Um escritor e professor de literatura desgostoso por seu último livro não ter sido aceito para publicação, enfrenta um dilema pessoal após encarar duas mortes na família de forma repentina. E dessa tragédia, ele constrói uma narrativa para seu novo livro que, embora pautado na sua vida pessoal, é totalmente transformado em uma ficção para atender aos anseios do mercado moderno da literatura, que resulta na atração imediata das editoras por seu romance.
Adaptação do livro chamado Erasure, Ficção Americana, que concorre a cinco Oscar, entre eles, Melhor Filme, é uma obra satírica sobre um tema bastante atual e necessário: a construção idealista de uma sociedade que quer dar voz à população negra. E não se engane, embora o longa traga um assunto bastante evidente e político, aqui o trabalho é justamente contrapor aquilo que se chama de classicismo.
Isso porque, logo que o filme começa, vemos um professor debater sobre uma frase escrita propositalmente de modo incorreto com uma aluna, que se sente ofendida pela forma coloquial a que o seu mentor submeteu a escrita. E nesse sentido, é possível identificar que aquele pequeno embate, metaforiza o tema principal da trama: O lugar de fala!
E conforme a trama se desenvolve, é possível perceber que sutilmente (ou não), o roteiro implica com a dialética sobre as histórias contadas por um determinado grupo racial, como o caso da escravidão antes contadas pelos seus colonizadores. Ao dar voz aos oprimidos, o que se espera ser contado por eles? E é nesse momento, que o filme se torna grandioso e relevante para uma discussão aberta sobre o racismo velado.
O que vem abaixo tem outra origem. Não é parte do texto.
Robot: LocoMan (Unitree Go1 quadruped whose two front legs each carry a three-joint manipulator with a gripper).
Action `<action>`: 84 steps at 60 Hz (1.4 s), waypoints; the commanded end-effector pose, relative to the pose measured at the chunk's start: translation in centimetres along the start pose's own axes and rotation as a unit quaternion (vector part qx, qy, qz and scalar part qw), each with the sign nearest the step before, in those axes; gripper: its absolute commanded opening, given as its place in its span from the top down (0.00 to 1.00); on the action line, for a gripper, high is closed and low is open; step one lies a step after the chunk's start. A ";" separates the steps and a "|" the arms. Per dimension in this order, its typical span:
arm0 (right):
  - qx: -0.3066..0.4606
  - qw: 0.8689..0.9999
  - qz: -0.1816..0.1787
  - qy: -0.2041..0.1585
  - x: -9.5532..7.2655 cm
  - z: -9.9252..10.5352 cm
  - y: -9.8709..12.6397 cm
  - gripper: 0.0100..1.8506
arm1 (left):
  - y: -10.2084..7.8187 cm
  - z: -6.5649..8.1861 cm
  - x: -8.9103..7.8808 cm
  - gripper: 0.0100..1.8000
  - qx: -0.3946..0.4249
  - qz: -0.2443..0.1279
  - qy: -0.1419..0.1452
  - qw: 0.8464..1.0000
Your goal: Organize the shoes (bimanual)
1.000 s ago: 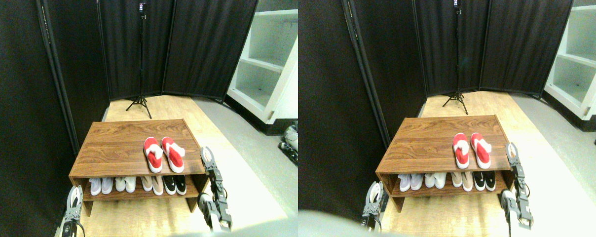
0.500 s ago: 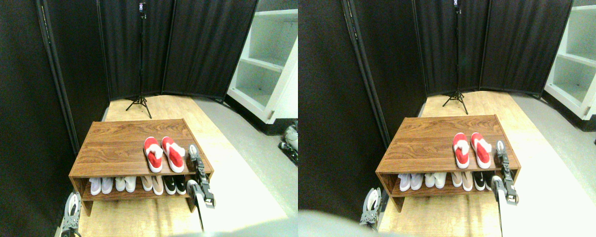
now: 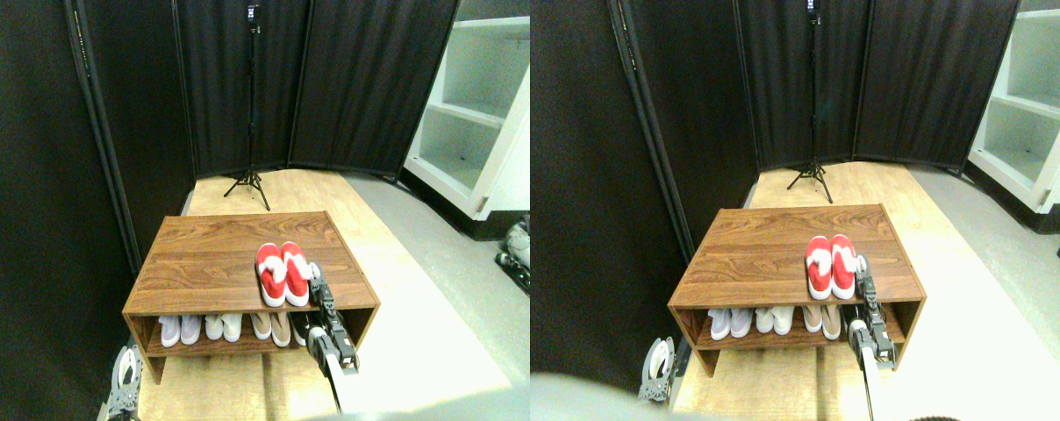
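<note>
Stereo pair view looks down on one low wooden shoe rack (image 3: pixel 205 263) standing on a pale wood floor (image 3: pixel 232 390). Two red shoes (image 3: pixel 282 274) lie on its top board, right of centre, toes pointing far and soles toward the near edge. They sit side by side and touching along their inner sides, with white fluffy lining showing at the right shoe's collar. Their heels stop just short of the near edge; the board is bare to their left and beyond them, and a narrow strip of wood remains on their right.

On the lower shelf (image 3: pixel 232 344) stands a row of about seven or eight shoes, white, beige and black, though the right gripper arm covers the rightmost ones, so the count is unsure.

Right gripper (image 3: pixel 316 276) reaches up over the near right part of the rack, its tip just beside, perhaps touching, the outer side of the right shoe. Whether its jaws are spread or pressed together cannot be told. Left gripper (image 3: pixel 127 368) stays low at the near left corner of the rack, well apart from the red pair; its jaws look spread, with nothing between them.

Behind the rack one tripod stand (image 3: pixel 250 105) rises before dark folding screens (image 3: pixel 363 83), and one white cabinet (image 3: pixel 482 114) stands far right.
</note>
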 end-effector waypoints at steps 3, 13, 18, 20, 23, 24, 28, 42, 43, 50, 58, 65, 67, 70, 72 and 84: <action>0.006 1.000 0.019 -0.011 -0.4 1.0 0.6 1.00 | -0.5 0.1 0.2 1.00 -0.003 -0.020 -0.010 1.000; -0.046 0.997 0.052 -0.035 -1.8 3.3 1.0 1.00 | -0.5 0.0 0.4 1.00 -0.002 -0.019 -0.011 1.000; -0.051 0.995 0.074 -0.046 -2.9 4.7 1.8 1.00 | -0.4 -0.1 0.7 1.00 0.001 -0.019 -0.011 1.000; -0.057 0.994 0.080 -0.047 -3.0 4.9 2.0 1.00 | -0.4 -0.1 0.7 1.00 0.002 -0.019 -0.012 1.000; -0.070 0.989 0.120 -0.050 -4.1 5.9 3.1 1.00 | -0.4 -0.2 0.9 1.00 0.003 -0.018 -0.011 1.000; -0.070 0.989 0.120 -0.050 -4.1 5.9 3.1 1.00 | -0.4 -0.2 0.9 1.00 0.003 -0.018 -0.011 1.000; -0.092 0.981 0.156 -0.062 -5.0 6.6 4.1 1.00 | -0.4 -0.3 1.1 1.00 0.000 -0.018 -0.008 1.000; -0.069 0.971 0.226 -0.030 -8.3 7.4 6.2 1.00 | -0.5 -0.8 1.8 1.00 -0.002 -0.017 0.000 1.000; -0.063 0.972 0.224 -0.025 -8.7 7.4 6.3 1.00 | -0.6 -0.8 1.8 1.00 -0.004 -0.016 -0.001 1.000; -0.052 0.979 0.199 -0.005 -10.7 7.2 6.8 1.00 | -0.6 -1.0 2.1 1.00 -0.007 -0.015 0.004 1.000; -0.061 0.976 0.208 0.016 -12.0 6.5 6.5 1.00 | -0.7 -1.3 2.4 1.00 -0.017 -0.009 0.002 1.000; -0.066 0.977 0.203 0.029 -12.3 5.6 6.2 1.00 | 0.1 -1.9 3.2 0.68 -0.046 0.009 -0.007 0.999; -0.069 0.976 0.204 0.032 -12.3 5.4 6.3 1.00 | 0.4 -2.2 3.5 0.56 -0.041 0.012 -0.007 0.999; -0.069 0.976 0.202 0.036 -12.3 5.3 6.3 1.00 | 0.7 -2.5 3.8 0.48 -0.042 0.017 -0.005 0.999; -0.066 0.977 0.199 0.041 -12.3 5.1 6.4 1.00 | 1.1 -2.9 4.3 0.45 -0.054 0.025 -0.017 0.998; -0.065 0.978 0.195 0.045 -12.2 4.9 6.3 1.00 | 1.9 -4.2 5.6 0.75 -0.072 0.025 -0.094 0.993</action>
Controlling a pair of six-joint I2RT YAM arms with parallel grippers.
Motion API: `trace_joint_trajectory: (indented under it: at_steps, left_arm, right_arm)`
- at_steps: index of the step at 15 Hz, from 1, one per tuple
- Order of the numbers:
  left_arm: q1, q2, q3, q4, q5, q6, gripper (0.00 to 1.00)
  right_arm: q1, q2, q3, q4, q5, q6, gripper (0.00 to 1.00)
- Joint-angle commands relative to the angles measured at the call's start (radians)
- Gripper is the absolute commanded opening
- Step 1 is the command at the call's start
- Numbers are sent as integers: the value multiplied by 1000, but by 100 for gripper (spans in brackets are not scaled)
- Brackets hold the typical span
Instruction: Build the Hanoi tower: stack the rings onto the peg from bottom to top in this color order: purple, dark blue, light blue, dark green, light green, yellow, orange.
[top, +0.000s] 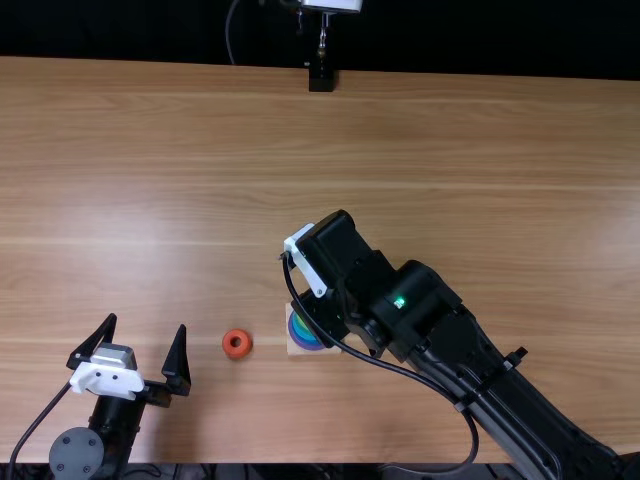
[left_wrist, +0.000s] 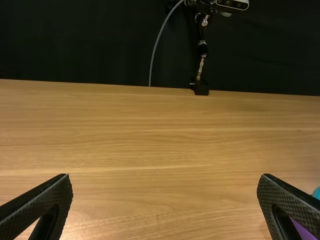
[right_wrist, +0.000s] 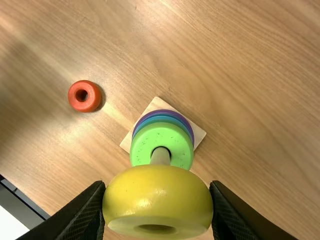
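"How's the right arm lying?"

"From its base at the lower right corner of the top view, it slants far across the desk (top: 480, 180) toward the middle. Its right gripper (top: 326, 318) is over the wooden base (right_wrist: 200, 134), bent down toward the stack."

"Fingers?"

"Closed in on the yellow ring (right_wrist: 157, 192), one on each side of it. The right wrist view shows the ring gripped close in front of the peg (right_wrist: 160, 156), covering the peg's upper end. I can't tell whether the ring is around the peg or just above it."

"And on the base?"

"A light green ring (right_wrist: 141, 145) is uppermost, around the peg. Blue (right_wrist: 165, 119) shows beneath that, then the purple ring (right_wrist: 170, 112) lower down. How many blue or green rings there are, I can't say for sure."

"The orange ring (top: 228, 345)?"

"Flat on the desk, hole up, near the base but apart from it, on the side toward the left arm."

"What about that arm?"

"Low at the near edge, drawn up short, the left gripper (top: 147, 322) pointing out across the desk. Its fingers are spread wide, nothing between them; the left wrist view agrees, with one finger out at each side."
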Motion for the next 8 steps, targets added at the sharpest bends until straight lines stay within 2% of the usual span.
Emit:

Brilhantemente, o diretor estreante cria diversas situações com a história fictícia que Monk, o protagonista do longa está desenvolvendo, ao passo que ele percebe dentro dessa produção o espaço ora “deixado” pela comunidade aristocrata, e o real interesse deles na igualdade racial. Enquanto ele pretende abordar questões sócio-políticas que excluem seu povo de forma sutil, seus novos colonizadores “imploram” (importante destacar que aqui não se trata de um favor, mas de uma ordem) para que ele se atenha ao sofrimento dos negros e às suas mazelas para ocuparem um lugar de conforto numa sociedade preconceituosa.
Novamente, o espectador é convidado a refletir sobre como um poder absolutista que está perdendo sua força, consegue manobrar suas intenções a ponto de criar outra vez, uma barreira que insidiosamente se estabelece como uma espécie de trave para desqualificar esse grupo de pessoas. E ao perceber essa cortina de fumaça, o escritor se vê diante de um dilema: aceitar que o preconceito com sua raça é uma doença incurável, ou resistir a essa imposição sínica do poder aristocrático.
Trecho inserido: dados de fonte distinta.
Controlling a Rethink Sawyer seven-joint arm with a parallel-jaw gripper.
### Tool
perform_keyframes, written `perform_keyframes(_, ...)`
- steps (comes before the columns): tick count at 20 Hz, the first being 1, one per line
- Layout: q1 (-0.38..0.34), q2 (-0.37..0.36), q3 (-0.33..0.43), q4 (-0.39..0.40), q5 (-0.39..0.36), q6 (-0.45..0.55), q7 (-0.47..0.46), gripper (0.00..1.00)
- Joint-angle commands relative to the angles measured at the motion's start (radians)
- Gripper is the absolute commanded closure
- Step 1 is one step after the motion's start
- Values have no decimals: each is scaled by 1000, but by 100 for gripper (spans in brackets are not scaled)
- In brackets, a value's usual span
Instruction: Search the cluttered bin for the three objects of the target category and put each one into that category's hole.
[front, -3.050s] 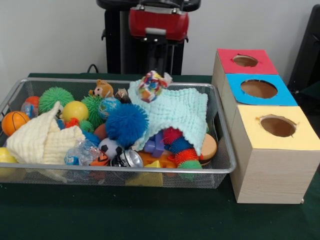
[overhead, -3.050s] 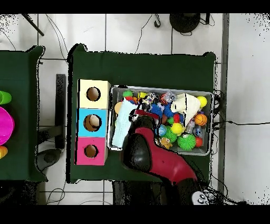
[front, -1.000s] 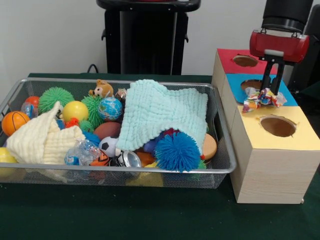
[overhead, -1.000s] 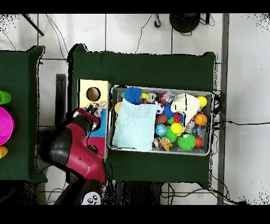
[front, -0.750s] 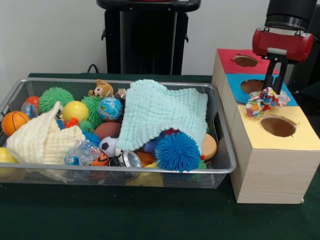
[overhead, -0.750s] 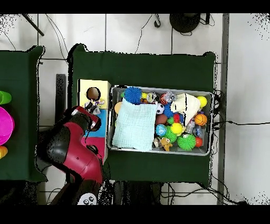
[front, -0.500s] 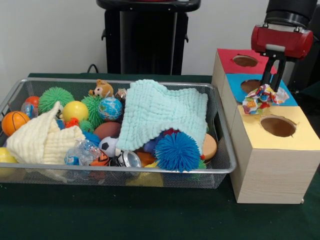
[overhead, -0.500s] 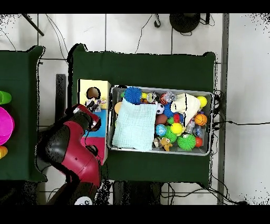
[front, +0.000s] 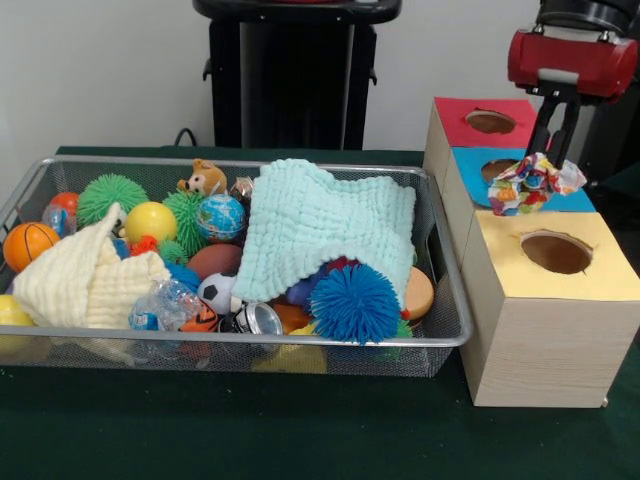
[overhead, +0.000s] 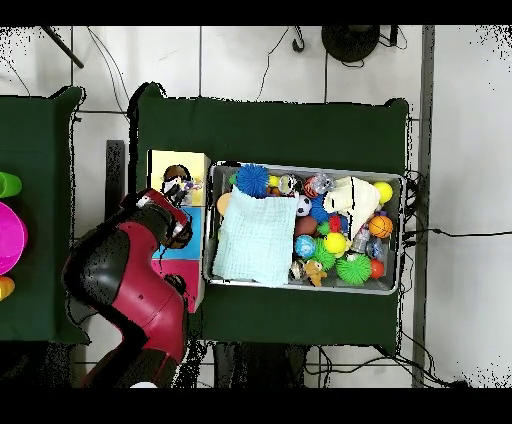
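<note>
My gripper (front: 545, 160) is shut on a blotched cloth piece (front: 533, 184), white with red, blue and yellow patches. It hangs in the air above the line between the blue surround and the yellow-surround hole (front: 556, 252), just behind that hole. In the overhead view the gripper (overhead: 180, 187) with the cloth sits over the yellow-surround hole (overhead: 172, 172). The wire mesh bin (front: 448, 333) lies to the left, full of toys. No other blotched cloth shows in it.
A mint-green waffle cloth (front: 330, 228) drapes over the bin's right half. A cream waffle cloth (front: 85, 280) lies at its left. A blue spiky ball (front: 355, 302), globe ball (front: 221, 217) and other balls fill the bin. Blue-surround (front: 517, 176) and red-surround (front: 489, 121) holes stand behind.
The gripper carried the blotched cloth from over the bin to the boxes. In the last half second it rose a little and shifted toward the yellow hole.
</note>
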Motion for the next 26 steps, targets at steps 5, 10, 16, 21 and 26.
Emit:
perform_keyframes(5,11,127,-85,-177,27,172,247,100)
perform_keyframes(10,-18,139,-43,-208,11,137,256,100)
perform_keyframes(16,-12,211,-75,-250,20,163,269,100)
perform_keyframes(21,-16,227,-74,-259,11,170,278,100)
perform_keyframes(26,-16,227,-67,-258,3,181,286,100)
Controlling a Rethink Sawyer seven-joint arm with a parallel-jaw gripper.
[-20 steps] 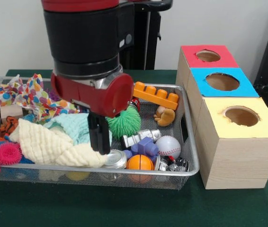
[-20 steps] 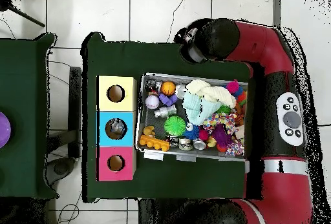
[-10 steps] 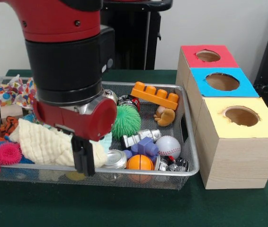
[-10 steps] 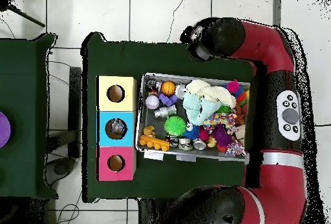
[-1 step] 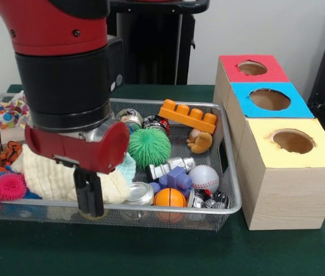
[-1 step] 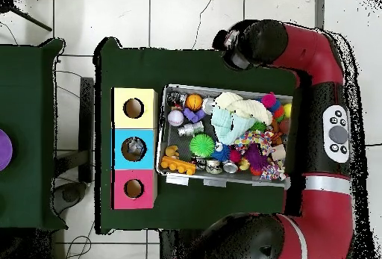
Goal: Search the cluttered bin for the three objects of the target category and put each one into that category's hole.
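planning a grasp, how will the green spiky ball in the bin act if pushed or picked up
The green spiky ball looks soft, so it would probably squash and weigh little. Being round, it may roll, though neighbouring toys and its spikes should slow it.

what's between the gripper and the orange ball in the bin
In the front view the gripper hangs at the bin's near rim, left of the orange ball. Between them lie the edge of the cream cloth and a silver can, which sits right beside the ball.
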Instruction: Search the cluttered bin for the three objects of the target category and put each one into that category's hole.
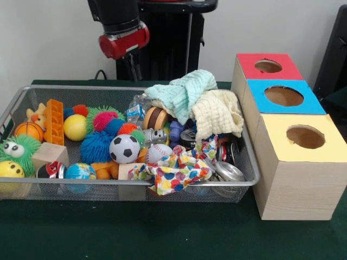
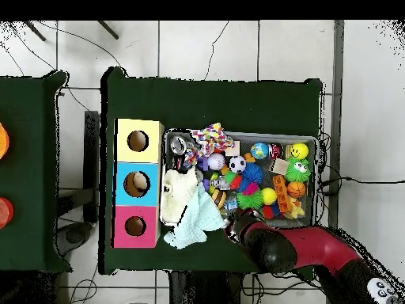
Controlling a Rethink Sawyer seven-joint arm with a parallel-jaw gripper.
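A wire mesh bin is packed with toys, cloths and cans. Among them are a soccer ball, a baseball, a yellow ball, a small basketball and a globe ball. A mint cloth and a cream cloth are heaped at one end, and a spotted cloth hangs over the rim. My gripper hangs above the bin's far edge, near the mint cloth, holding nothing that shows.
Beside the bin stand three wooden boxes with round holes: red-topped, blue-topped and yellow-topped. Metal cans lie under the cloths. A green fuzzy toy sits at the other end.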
Numa construção acertadíssima, American Fiction cria diversas nuances sobre como podemos enxergar temas polêmicos, entre eles, os sistemas de cotas, as ideias de que o negro só se consolida se tiver sua história sofrida em evidência, criando uma dicotomia sobre o que hoje a sociedade entende a respeito do racismo, além de provocar uma sociedade pluralista a entender que esse grupo social, por mais que tenha seu destaque, só o obtém através de muita barganha e subserviência velada.
American Fiction é um filme politizado, mas que se permite criar um embaraço satírico para ressaltar como a sociedade americana ainda precisa muito evoluir socialmente, seja pelo tema abordado na trama, seja por outros temas sócio-políticos relevantes, que merecem ser visto e refletido com atenção.